**Collected data**
----
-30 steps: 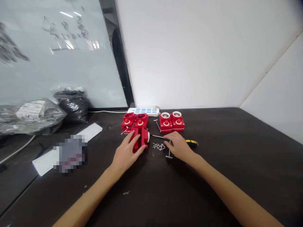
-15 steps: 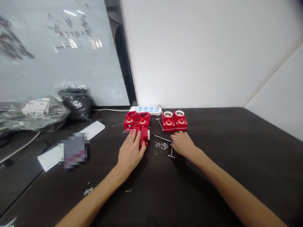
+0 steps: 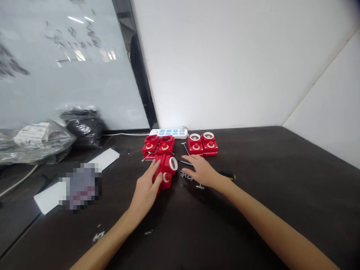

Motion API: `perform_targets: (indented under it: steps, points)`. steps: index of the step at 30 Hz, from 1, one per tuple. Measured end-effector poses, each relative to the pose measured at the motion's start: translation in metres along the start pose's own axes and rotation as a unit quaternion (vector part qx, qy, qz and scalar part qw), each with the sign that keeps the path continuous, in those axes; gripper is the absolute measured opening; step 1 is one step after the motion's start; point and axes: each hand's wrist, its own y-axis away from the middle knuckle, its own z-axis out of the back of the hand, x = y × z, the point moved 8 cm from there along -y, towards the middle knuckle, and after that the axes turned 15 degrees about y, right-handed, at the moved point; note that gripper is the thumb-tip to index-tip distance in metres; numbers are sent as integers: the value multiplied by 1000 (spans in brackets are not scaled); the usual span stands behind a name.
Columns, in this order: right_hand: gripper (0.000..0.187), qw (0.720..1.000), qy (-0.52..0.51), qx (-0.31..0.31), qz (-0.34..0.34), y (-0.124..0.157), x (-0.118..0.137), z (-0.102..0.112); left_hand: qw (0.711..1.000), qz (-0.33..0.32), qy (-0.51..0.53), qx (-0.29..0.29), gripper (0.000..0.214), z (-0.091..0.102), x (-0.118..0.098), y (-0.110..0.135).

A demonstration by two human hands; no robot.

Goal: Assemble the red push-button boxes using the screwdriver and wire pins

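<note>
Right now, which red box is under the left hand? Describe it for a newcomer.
On the dark table, below the white power strip, four red push-button boxes sit flat in pairs. The fifth lies tipped under the left hand, its white ring facing sideways.

Red plastic button housing point(image 3: 165, 173), tilted on its side on the dark worktop point(image 3: 253, 225), near the far edge and a little left of the middle. One white ring facing up and to the right, and below it a red button inside a second white ring. Fingers of the left hand point(image 3: 146, 191) around its near side. Thin steel rod point(image 3: 185, 162), flat on the worktop, just beside the housing and under the open right hand point(image 3: 201, 172).
</note>
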Motion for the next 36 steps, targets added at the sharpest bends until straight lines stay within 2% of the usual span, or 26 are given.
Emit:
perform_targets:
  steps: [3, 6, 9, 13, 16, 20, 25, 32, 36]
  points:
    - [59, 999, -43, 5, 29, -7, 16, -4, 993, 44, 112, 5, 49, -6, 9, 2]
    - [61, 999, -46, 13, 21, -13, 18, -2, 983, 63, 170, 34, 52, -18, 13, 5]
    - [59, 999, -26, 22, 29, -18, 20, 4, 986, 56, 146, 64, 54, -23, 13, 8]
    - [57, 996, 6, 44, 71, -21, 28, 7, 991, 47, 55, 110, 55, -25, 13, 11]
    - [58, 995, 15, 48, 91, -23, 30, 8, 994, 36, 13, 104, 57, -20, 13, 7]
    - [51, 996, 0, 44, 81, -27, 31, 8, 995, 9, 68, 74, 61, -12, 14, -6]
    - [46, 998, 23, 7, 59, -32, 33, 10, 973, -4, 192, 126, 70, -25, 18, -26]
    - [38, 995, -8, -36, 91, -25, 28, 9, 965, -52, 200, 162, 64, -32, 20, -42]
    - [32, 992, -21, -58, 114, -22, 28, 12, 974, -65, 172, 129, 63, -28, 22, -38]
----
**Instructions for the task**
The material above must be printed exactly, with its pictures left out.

**Written solution**
-30 steps: 
-15 steps: 
+0 steps: 

Motion API: `perform_targets: (indented under it: steps, points)`. steps: index of the step at 30 Hz, from 1, one per tuple. Measured end-effector poses, each relative to the pose measured at the motion's start: translation in metres along the start pose's own axes and rotation as a unit quaternion (vector part qx, qy, qz and scalar part qw), each with the sign that keeps the path continuous, in those axes; gripper is the absolute measured opening; step 1 is one step after the motion's start; point and axes: each hand's wrist, its own y-axis away from the middle knuckle, its own z-axis out of the back of the hand, x = y × z, the point moved 8 cm from there along -y, towards the middle knuckle, and after that the axes turned 15 degrees about y, right-handed, at the moved point; note that gripper is the thumb-tip to index-tip distance in metres; numbers are sent as integers: the value multiplied by 1000 (spans in brackets are not scaled); the usual span stands behind a name.
Columns, in this order: right_hand: gripper (0.000..0.187), qw (0.720..1.000), qy (-0.52..0.51), qx (-0.31..0.31), qz (-0.34..0.34), y (-0.124..0.157), x (-0.118..0.137), z (-0.102..0.112); left_hand: qw (0.711..1.000), qz (-0.33..0.32), qy (-0.51..0.53), qx (-0.29..0.29), gripper (0.000..0.214), z (-0.091..0.102), x (-0.118..0.098), y (-0.110..0.135).

A demonstration by two human hands; no robot.

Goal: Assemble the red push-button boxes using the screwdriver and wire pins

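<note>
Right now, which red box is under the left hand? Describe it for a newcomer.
On the dark table, below the white power strip, four red push-button boxes sit flat in pairs. The fifth lies tipped under the left hand, its white ring facing sideways.

Red plastic button housing point(image 3: 165, 173), tilted on its side on the dark worktop point(image 3: 253, 225), near the far edge and a little left of the middle. One white ring facing up and to the right, and below it a red button inside a second white ring. Fingers of the left hand point(image 3: 146, 191) around its near side. Thin steel rod point(image 3: 185, 162), flat on the worktop, just beside the housing and under the open right hand point(image 3: 201, 172).
</note>
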Motion for the next 36 steps, targets added at the sharpest bends until straight lines stay within 2% of the usual span, or 26 are given.
Emit:
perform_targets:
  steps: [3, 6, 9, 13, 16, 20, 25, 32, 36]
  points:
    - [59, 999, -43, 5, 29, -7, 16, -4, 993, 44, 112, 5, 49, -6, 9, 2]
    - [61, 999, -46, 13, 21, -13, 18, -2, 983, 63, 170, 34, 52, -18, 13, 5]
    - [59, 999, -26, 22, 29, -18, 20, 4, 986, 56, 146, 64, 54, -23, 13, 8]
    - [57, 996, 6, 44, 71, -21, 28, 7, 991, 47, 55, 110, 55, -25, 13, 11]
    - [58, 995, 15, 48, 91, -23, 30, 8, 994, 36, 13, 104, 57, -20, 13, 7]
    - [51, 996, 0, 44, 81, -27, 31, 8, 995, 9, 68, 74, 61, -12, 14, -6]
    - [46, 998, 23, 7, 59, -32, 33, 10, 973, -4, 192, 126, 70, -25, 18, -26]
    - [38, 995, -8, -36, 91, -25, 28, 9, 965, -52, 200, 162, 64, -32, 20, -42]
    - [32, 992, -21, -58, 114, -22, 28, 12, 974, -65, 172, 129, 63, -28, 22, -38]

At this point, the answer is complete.